Money

WTO to back around $7.5 billion U.S. tariffs on EU in aircraft spat: sources


PARIS/BRUSSELS (Reuters) – The United States has been granted approval to impose tariffs on European Union goods with an annual trade value around $7.5 billion over illegal government support for European planemaker Airbus (AIR.PA), people familiar with the matter said.

FILE PHOTO: European Union flags fly outside the EU Commission headquarters in Brussels, Belgium September 19, 2019. REUTERS/Yves Herman

The decision brings the transatlantic trade powers closer to a tit-for-tat tariff war in the aircraft industry after a 15-year-old dispute at the World Trade Organization, although some analysts believe it will be settled without a trade fight.

The WTO has found that both Airbus and its U.S. rival Boeing received billions of dollars of subsidies in a pair of cases marking the world’s largest ever corporate trade dispute. Both sides have threatened tariffs after the Geneva body found adhered fully to its findings.

Washington sought permission to impose tariffs up to 100% on European goods worth $11.2 billion a year. Those include aircraft and aerospace parts from Airbus host nations – Britain, France, Germany and Spain – as well a range of goods including wine, cheese and luxury goods from across the EU.
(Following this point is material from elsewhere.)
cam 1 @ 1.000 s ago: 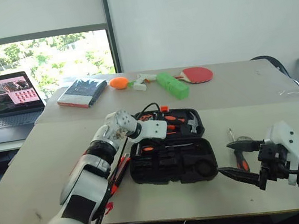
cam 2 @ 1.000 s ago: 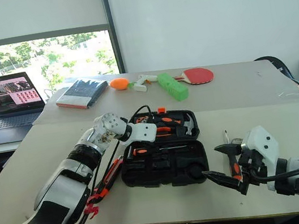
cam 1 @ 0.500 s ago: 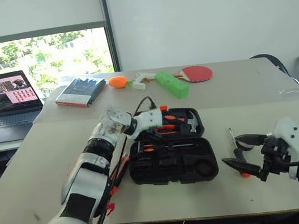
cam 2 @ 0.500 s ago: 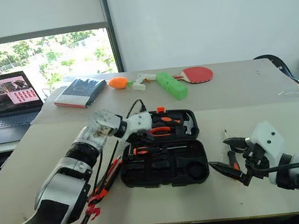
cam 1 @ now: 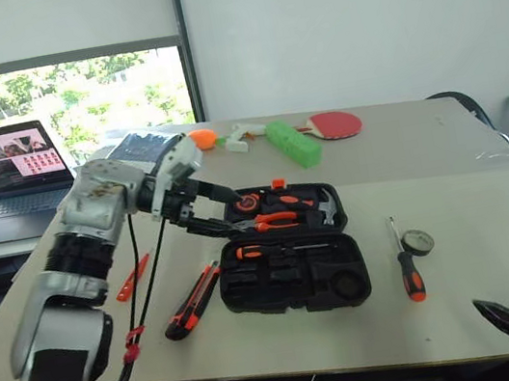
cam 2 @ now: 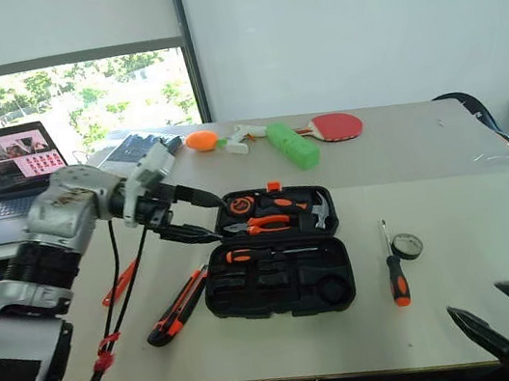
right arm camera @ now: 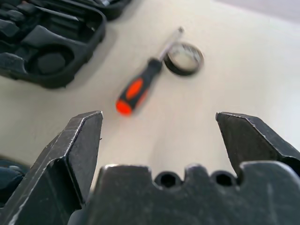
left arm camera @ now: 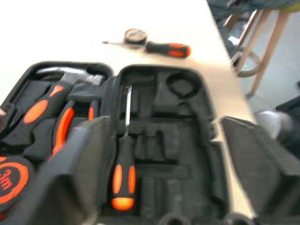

The scope of the tariffs depends on an arbitration tribunal expected to announce both a value and a methodology next week.

The people said the tribunal had approved U.S. tariffs on goods with an annual trade value of around $7.5 billion – lower than the U.S. request, which is typical in such cases, but still what one person close to the case called a significant amount.

Bloomberg News reported the figure close to $8 billion.

None of the governments or companies agreed to comment.

Washington has drawn up a list of goods worth a total of $25 billion from to choose items to target if it goes ahead with the tariffs.

One person close to the case said Washington was likely to go ahead, opening a new front in global trade tensions, after informal overtures from both sides failed to end deadlock.

The EU cannot retaliate immediately to any tariffs as it did following what it considered to the United States’ unlawful imposition of tariffs on steel and aluminum imports in 2018.

Its counter-case at the WTO against U.S. support for Boeing, in which it seeks about $10 billion in tariffs, is not expected to reach the same stage for six months – meaning Washington is free to fire the first shot in any potential tariff war.

One option being mooted on the EU side is to use an existing war chest of retaliation left over from an earlier case.

In 2002, the WTO granted the EU the right to hit $4 billion of U.S. imports in a dispute over U.S. tax breaks for sales of exported goods. The two sides reached a settlement in 2006, ending the sanctions and notifying the WTO of their agreement. However, U.S. compliance was never formally tested at the WTO.

The U.S. would contest such a move, sources said.

The EU has also moved to reopen hearings on whether it complied with previous WTO findings, but U.S. sources insist all the procedures on that case have been exhausted.